WHAT IS NEEDED:
Copy the lines below verbatim. Begin with the first and end with the line containing "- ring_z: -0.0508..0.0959".

DATA:

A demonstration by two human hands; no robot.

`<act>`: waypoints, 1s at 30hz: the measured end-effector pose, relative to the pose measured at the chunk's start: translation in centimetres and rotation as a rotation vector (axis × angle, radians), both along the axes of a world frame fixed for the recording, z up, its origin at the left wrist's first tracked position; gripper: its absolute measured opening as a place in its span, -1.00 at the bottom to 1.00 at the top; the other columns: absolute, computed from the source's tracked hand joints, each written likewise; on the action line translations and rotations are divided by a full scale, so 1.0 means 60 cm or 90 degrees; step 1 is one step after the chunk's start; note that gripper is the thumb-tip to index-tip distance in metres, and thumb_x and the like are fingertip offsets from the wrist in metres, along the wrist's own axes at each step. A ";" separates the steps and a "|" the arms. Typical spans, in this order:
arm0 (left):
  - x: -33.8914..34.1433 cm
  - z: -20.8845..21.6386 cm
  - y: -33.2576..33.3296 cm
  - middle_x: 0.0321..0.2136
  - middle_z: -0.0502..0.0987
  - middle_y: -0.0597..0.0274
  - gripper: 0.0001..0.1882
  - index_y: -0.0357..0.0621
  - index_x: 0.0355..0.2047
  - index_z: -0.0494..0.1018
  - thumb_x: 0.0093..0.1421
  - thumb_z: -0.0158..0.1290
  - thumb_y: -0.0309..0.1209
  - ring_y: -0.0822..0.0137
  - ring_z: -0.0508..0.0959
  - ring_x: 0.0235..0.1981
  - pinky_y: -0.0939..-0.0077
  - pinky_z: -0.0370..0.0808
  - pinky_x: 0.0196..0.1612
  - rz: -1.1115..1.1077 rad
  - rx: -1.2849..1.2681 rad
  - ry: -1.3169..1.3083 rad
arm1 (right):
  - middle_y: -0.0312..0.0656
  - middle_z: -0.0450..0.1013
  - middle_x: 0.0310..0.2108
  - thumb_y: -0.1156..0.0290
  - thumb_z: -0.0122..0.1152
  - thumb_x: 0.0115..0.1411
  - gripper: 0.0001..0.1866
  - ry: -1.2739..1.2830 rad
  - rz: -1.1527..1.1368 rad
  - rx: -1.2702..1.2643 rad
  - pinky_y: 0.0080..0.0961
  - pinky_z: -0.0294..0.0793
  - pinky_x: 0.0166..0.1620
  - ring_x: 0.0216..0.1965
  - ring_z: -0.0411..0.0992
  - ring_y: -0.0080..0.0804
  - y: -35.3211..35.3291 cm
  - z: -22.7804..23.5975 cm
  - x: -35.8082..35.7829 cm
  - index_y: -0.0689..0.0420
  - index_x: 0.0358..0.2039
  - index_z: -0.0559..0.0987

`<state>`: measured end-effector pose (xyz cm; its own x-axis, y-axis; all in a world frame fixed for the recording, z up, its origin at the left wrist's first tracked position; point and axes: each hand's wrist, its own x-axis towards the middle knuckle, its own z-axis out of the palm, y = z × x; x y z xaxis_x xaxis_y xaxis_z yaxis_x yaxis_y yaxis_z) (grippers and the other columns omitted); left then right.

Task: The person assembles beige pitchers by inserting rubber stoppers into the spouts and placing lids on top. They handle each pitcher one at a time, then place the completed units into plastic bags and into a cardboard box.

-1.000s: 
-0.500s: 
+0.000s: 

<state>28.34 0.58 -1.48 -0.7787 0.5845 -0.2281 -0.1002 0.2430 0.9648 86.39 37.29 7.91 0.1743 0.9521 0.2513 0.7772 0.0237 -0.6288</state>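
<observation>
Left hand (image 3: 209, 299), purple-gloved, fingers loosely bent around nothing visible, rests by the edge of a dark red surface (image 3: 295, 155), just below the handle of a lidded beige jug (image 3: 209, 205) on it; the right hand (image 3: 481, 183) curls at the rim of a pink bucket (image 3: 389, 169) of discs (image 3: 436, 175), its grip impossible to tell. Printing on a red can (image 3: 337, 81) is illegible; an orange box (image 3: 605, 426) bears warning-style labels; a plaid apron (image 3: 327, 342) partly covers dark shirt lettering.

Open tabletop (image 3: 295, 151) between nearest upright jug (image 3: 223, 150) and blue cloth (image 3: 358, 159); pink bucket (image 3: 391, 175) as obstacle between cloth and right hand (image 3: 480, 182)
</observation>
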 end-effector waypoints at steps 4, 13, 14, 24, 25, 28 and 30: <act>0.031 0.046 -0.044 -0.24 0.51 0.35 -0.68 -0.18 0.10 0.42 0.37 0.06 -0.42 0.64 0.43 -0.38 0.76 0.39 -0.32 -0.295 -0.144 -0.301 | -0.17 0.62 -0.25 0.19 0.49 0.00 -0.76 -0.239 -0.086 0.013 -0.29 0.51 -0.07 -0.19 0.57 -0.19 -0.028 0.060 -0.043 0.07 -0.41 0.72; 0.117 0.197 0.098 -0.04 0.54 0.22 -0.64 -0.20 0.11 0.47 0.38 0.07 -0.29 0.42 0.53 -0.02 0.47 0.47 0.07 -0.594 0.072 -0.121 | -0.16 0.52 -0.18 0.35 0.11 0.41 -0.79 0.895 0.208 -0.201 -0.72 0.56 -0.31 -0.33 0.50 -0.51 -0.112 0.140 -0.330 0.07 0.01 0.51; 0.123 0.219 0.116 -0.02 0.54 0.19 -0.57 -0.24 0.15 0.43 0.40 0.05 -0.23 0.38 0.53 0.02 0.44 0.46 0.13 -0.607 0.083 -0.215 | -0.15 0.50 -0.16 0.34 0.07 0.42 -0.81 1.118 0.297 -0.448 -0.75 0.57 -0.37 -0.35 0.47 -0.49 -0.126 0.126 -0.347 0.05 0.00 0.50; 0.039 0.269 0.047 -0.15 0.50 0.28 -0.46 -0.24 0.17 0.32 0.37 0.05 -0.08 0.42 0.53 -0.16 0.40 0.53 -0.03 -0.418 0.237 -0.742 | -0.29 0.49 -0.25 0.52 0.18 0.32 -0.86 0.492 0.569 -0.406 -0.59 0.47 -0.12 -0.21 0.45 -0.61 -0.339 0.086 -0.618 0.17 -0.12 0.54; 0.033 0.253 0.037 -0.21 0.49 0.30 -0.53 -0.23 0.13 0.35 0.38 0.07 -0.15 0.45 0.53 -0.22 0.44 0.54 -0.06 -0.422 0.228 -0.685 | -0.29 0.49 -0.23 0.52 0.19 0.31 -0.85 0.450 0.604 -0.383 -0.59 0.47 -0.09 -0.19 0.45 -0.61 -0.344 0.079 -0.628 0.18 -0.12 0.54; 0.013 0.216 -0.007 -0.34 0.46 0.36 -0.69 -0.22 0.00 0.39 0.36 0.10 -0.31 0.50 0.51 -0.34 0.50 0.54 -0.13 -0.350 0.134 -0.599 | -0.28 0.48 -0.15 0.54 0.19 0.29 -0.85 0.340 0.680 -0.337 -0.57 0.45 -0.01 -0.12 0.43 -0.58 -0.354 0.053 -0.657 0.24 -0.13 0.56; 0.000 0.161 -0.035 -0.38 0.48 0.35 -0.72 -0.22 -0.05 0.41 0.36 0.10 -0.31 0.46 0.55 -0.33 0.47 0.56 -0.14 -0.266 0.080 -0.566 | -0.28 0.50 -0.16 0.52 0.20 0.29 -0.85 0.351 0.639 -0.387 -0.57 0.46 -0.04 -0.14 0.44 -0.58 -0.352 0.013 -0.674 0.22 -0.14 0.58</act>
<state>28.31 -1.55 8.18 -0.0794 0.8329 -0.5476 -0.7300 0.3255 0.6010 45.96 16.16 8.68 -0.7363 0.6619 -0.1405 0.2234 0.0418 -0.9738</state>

OUTPUT:
A demonstration by two human hands; no robot.

`<act>`: waypoints, 1s at 30hz: the measured end-effector pose, relative to the pose measured at the chunk's start: translation in centimetres and rotation as a rotation vector (axis × angle, radians), both along the axes of a world frame fixed for the recording, z up, its origin at the left wrist's first tracked position; gripper: its absolute measured opening as a place in its span, -1.00 at the bottom to 1.00 at the top; the other columns: absolute, computed from the source's tracked hand joints, each written likewise; on the action line translations and rotations are divided by a full scale, so 1.0 means 60 cm or 90 degrees; step 1 is one step after the chunk's start; note that gripper is the thumb-tip to index-tip distance in metres, and thumb_x and the like are fingertip offsets from the wrist in metres, along the wrist's own axes at each step. A ";" separates the steps and a "|" the arms. Typical spans, in this order:
arm0 (left):
  - x: -33.8914..34.1433 cm
  - z: -20.8845..21.6386 cm
  - y: -33.2576..33.3296 cm
  - middle_x: 0.0321..0.2136
  - middle_z: -0.0502..0.0987
  - middle_y: -0.0597..0.0274
  - gripper: 0.0001..0.1882
  - index_y: -0.0357..0.0621
  - index_x: 0.0355..0.2047
  - index_z: -0.0494..0.1018
  - thumb_x: 0.0093..0.1421
  - thumb_z: -0.0158..0.1290
  - thumb_y: -0.0309..0.1209
  - ring_y: -0.0822..0.0137
  - ring_z: -0.0508..0.0959

There is no more to this answer.